**Task requirements:**
For each line of the data below, copy it if it holds the word "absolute".

**Provided data:**
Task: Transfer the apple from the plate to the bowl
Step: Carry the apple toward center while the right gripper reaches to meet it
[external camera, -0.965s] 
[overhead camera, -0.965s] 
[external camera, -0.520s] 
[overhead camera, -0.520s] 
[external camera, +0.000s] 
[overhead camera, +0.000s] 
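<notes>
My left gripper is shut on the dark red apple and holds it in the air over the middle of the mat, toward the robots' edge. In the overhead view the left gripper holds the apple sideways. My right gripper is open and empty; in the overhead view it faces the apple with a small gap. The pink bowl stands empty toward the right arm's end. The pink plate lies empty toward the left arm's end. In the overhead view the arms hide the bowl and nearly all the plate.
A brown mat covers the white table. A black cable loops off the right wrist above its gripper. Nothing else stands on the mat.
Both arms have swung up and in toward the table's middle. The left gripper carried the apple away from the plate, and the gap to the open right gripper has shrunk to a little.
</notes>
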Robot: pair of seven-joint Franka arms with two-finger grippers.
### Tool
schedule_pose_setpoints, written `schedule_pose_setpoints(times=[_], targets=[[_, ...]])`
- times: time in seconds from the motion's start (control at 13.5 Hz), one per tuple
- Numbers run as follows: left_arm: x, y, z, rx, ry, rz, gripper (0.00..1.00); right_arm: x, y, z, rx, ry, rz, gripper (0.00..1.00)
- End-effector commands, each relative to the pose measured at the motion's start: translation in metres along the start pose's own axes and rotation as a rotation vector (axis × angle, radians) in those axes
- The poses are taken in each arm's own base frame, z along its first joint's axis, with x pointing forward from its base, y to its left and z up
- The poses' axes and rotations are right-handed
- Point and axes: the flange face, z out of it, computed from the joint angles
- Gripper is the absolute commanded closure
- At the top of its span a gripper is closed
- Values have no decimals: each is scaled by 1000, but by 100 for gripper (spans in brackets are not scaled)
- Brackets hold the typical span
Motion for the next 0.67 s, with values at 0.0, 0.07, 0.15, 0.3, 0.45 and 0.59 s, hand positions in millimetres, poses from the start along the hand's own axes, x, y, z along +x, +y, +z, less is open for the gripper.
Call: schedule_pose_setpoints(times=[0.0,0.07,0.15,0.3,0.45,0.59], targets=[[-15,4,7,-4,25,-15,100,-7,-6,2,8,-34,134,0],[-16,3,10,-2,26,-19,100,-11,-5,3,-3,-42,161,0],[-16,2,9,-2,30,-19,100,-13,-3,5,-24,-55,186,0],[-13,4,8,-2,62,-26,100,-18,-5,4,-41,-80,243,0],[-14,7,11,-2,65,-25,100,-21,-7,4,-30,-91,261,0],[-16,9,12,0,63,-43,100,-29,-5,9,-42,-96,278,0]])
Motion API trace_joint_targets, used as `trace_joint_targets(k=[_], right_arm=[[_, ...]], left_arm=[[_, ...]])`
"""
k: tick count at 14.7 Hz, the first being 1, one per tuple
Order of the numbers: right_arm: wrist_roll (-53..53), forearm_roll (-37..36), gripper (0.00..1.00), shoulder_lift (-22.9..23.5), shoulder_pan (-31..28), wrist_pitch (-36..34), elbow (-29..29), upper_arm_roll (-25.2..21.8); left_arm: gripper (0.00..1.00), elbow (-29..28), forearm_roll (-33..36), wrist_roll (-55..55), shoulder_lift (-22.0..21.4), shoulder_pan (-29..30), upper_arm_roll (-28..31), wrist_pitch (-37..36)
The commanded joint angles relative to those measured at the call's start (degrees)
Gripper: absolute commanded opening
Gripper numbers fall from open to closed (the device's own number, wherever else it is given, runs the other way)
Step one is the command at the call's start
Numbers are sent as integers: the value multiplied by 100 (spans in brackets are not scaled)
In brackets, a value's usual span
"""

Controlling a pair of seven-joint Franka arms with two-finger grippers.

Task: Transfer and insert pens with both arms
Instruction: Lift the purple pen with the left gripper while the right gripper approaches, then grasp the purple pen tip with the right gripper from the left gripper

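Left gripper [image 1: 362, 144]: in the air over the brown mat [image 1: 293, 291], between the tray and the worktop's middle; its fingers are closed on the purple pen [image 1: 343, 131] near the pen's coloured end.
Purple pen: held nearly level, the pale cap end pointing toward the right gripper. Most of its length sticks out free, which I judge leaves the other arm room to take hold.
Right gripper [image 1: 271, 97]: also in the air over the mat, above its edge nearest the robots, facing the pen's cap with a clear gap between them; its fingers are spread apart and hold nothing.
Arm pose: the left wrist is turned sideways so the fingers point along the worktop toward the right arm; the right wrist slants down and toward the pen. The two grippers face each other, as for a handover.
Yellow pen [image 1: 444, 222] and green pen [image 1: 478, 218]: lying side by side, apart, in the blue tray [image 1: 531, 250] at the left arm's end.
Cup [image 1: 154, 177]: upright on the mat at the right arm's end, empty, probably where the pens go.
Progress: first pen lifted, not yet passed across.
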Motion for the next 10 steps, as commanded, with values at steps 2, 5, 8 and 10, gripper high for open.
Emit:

**Result for this task:**
- Gripper is the absolute commanded closure
Gripper: absolute commanded opening

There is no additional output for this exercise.